When he was assigned as Bernama correspondent in Bangkok, Thailand in 1981, in addition to writing and transmitting economic news via the teleprinter, Nambiar was also involved in covering the conflict between Vietnam and Cambodia that led to a full-scale invasion of Cambodia by Vietnam and saw the fall of Phnom Penh.

"During that period in Bangkok, my office also served as my bedroom," he said, with a chuckle. His "small office" was situated across the street where Reuters had its office.

Whenever he had news stories to transmit to the Bernama headquarters, he would rush across the road to the Reuters office to use its teleprinter. If he was lucky, he would be the first person there to use the machine; otherwise he would wait patiently for his turn to use it.

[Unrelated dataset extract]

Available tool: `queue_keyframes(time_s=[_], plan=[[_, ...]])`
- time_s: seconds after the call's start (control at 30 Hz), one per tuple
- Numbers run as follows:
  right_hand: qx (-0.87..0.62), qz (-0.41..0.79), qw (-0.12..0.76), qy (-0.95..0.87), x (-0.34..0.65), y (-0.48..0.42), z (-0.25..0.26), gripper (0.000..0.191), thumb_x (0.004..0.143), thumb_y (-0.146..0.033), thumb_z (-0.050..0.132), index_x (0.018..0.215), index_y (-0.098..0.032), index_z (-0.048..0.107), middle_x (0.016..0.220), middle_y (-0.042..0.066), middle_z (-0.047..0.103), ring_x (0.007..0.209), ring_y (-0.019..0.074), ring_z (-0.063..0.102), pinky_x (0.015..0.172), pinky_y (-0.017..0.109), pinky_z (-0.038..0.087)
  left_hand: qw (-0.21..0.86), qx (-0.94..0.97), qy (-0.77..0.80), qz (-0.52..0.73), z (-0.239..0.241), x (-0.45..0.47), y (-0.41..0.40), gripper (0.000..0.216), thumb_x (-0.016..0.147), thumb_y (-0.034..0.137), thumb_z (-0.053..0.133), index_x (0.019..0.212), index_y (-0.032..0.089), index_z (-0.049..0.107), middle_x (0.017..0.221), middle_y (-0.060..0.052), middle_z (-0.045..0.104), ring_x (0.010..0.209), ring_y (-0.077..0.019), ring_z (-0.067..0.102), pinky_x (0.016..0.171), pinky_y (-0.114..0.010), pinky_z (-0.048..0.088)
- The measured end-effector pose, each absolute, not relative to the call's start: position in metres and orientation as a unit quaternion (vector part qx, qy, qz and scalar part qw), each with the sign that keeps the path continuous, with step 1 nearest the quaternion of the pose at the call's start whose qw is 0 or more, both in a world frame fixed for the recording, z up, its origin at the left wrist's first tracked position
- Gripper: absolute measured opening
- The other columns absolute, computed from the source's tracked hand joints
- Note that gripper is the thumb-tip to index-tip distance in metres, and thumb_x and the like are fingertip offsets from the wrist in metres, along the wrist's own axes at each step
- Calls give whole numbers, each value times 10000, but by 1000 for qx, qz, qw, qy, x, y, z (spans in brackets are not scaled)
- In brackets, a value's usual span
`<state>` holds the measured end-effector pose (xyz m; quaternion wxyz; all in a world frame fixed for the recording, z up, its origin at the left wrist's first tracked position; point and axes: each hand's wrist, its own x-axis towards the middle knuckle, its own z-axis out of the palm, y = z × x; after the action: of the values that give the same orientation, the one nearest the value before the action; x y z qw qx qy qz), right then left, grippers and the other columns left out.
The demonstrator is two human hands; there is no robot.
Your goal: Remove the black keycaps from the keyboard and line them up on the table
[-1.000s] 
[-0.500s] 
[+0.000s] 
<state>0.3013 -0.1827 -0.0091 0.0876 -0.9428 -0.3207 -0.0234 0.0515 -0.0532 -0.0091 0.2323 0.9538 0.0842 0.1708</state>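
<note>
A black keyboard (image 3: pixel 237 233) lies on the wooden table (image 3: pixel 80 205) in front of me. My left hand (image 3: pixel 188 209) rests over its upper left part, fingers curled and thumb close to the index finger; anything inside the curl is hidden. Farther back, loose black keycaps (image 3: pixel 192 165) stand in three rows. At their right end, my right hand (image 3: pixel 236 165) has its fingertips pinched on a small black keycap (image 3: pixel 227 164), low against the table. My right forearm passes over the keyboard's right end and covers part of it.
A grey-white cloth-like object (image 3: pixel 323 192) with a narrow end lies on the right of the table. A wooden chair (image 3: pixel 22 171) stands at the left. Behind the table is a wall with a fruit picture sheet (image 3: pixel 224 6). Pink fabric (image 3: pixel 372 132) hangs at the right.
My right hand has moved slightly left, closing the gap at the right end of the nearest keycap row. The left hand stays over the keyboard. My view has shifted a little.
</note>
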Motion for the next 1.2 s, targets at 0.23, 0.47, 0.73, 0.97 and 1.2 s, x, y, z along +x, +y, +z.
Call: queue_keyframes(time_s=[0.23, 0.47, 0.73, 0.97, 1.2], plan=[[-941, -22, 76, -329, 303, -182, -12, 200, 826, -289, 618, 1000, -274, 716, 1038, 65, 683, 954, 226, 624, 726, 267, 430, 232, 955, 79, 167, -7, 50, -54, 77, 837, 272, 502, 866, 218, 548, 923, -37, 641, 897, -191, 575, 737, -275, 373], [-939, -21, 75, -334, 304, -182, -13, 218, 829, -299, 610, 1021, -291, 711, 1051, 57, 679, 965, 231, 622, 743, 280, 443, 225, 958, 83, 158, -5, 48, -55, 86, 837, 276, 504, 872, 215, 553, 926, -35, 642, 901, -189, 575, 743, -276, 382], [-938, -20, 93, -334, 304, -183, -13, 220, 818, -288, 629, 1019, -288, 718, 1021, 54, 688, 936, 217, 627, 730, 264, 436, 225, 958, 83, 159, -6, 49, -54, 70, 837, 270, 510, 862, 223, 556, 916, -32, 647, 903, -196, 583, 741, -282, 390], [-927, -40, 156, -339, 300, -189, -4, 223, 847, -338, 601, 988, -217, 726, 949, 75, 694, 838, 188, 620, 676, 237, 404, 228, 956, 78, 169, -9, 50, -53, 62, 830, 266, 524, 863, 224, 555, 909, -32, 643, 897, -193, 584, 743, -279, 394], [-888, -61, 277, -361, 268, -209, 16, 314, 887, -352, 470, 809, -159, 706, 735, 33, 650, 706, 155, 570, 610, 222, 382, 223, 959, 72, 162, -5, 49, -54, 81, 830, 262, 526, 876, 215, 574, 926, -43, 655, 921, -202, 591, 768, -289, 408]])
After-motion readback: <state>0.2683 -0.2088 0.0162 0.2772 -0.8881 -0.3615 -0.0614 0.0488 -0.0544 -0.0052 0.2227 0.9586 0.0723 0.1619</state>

"That was how it was like each time I wanted to send my stories to KL. Sometimes, I would call the (Bernama) headquarters directly (to dictate my story)," he said, sharing some of his experiences in Bangkok.


In 1976, Nambiar was also given the opportunity by Bernama to attend a three-month journalism course at the AFP headquarters in Paris. He was the first Bernama journalist to participate in the programme, which was fully funded by the French government.

At AFP, he was placed at the English desk and after completing the course, he served a two-month internship at the international news agency's London office.

Nambiar said the training programme was aimed at introducing AFP to Malaysia and several other Asian countries. The programme lasted 10 years and during that period, seven Bernama journalists participated in it.

Then, in 1984 came the turning point in Nambiar's career when he left Bernama to join AFP in its Kuala Lumpur office. He served as AFP bureau chief in Singapore before being promoted as head of the Singapore, Malaysia and Brunei bureaus in 1992.

Three years later, in 1995, he was appointed as AFP sales manager for the Asia-Pacific region.

"From writing news, I went to selling news," he said, grinning, and then confessed, "In fact, it was harder to sell news than to write them."

The new position took Nambiar to AFP's Hong Kong office, where he remained for 22 years before retiring as director of sales and marketing last December.

For his contributions to the media industry, Nambiar was conferred the French government's highest award, Legion D'Honeur, in 2013.


Although it has been years since Nambiar had written news features or articles, journalism remains embedded in his soul. And, he is also confident that the print media is here to stay, despite the proliferation of digital news providers.

"I think claims that (the traditional) newspapers will disappear altogether are overrated. News will remain news, more so because there's (a lot of) fake news in the world of social media.

"The world still relies on newspapers, the media and news agencies," he observed.

Asked if he had any advice to dish out to young journalists, Nambiar said they should have integrity and be fair in their news coverage and reporting.

"To me, there is no difference between journalists in the 1960s and journalists in the present era. A reporter still has to do some homework before making any coverage and has to be honest and fair when writing," he said.

Acknowledging Bernama's training programme for its cadet journalists, Nambiar said it was based on the journalism training programe used in London and was also used by many newspapers and news agencies.

"Under the programme, the cadets take turns to serve at the various sections (in the editorial department). After two years, only the best will remain," he added.